YOUR TASK: Return the listing exactly, please; no pictures.

DATASET SECTION:

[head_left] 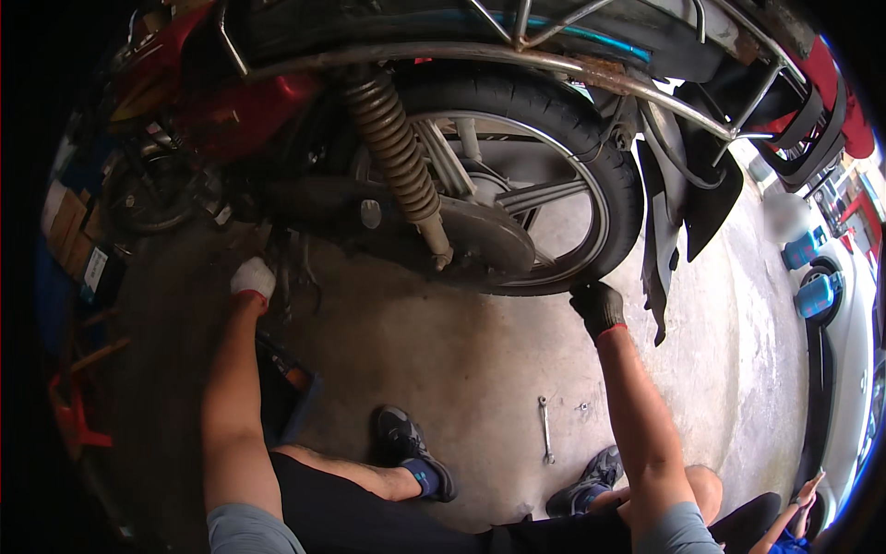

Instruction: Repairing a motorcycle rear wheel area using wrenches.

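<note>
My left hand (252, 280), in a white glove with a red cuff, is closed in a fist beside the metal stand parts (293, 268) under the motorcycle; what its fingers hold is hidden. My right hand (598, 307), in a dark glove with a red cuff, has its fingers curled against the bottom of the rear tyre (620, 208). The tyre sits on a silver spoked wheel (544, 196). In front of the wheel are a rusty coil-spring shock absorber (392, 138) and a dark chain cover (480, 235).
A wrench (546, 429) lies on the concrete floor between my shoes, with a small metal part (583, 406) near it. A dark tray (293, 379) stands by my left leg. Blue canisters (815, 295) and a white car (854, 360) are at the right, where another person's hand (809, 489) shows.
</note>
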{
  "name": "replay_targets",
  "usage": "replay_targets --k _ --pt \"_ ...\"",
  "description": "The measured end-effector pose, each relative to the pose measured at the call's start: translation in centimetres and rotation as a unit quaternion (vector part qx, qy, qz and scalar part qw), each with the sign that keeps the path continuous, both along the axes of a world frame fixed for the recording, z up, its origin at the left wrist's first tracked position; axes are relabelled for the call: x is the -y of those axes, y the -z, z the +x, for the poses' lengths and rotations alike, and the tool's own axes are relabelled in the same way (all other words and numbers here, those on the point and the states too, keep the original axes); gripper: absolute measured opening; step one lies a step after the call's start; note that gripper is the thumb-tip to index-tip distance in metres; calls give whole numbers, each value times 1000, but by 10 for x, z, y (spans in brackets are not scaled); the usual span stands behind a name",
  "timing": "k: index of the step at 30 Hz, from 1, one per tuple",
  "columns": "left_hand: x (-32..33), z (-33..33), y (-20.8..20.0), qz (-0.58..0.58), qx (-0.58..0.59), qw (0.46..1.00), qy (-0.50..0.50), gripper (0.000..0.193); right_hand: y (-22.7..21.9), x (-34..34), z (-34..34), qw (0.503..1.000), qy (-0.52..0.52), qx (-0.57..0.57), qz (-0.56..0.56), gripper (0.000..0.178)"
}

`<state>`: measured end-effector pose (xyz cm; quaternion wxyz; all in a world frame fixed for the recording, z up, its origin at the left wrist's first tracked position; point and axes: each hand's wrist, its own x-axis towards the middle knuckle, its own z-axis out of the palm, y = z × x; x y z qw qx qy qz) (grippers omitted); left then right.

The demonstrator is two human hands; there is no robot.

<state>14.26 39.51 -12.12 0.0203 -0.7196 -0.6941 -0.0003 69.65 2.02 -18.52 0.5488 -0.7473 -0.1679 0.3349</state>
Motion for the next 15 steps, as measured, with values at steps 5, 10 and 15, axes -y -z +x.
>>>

FINISHED TASK:
[head_left] 

Instruction: Repairing a motorcycle rear wheel area using wrenches.

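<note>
My left hand (252, 280), in a white glove with a red cuff, is closed in a fist beside the metal stand parts (293, 268) under the motorcycle; what its fingers hold is hidden. My right hand (598, 307), in a dark glove with a red cuff, has its fingers curled against the bottom of the rear tyre (620, 208). The tyre sits on a silver spoked wheel (544, 196). In front of the wheel are a rusty coil-spring shock absorber (392, 138) and a dark chain cover (480, 235).
A wrench (546, 429) lies on the concrete floor between my shoes, with a small metal part (583, 406) near it. A dark tray (293, 379) stands by my left leg. Blue canisters (815, 295) and a white car (854, 360) are at the right, where another person's hand (809, 489) shows.
</note>
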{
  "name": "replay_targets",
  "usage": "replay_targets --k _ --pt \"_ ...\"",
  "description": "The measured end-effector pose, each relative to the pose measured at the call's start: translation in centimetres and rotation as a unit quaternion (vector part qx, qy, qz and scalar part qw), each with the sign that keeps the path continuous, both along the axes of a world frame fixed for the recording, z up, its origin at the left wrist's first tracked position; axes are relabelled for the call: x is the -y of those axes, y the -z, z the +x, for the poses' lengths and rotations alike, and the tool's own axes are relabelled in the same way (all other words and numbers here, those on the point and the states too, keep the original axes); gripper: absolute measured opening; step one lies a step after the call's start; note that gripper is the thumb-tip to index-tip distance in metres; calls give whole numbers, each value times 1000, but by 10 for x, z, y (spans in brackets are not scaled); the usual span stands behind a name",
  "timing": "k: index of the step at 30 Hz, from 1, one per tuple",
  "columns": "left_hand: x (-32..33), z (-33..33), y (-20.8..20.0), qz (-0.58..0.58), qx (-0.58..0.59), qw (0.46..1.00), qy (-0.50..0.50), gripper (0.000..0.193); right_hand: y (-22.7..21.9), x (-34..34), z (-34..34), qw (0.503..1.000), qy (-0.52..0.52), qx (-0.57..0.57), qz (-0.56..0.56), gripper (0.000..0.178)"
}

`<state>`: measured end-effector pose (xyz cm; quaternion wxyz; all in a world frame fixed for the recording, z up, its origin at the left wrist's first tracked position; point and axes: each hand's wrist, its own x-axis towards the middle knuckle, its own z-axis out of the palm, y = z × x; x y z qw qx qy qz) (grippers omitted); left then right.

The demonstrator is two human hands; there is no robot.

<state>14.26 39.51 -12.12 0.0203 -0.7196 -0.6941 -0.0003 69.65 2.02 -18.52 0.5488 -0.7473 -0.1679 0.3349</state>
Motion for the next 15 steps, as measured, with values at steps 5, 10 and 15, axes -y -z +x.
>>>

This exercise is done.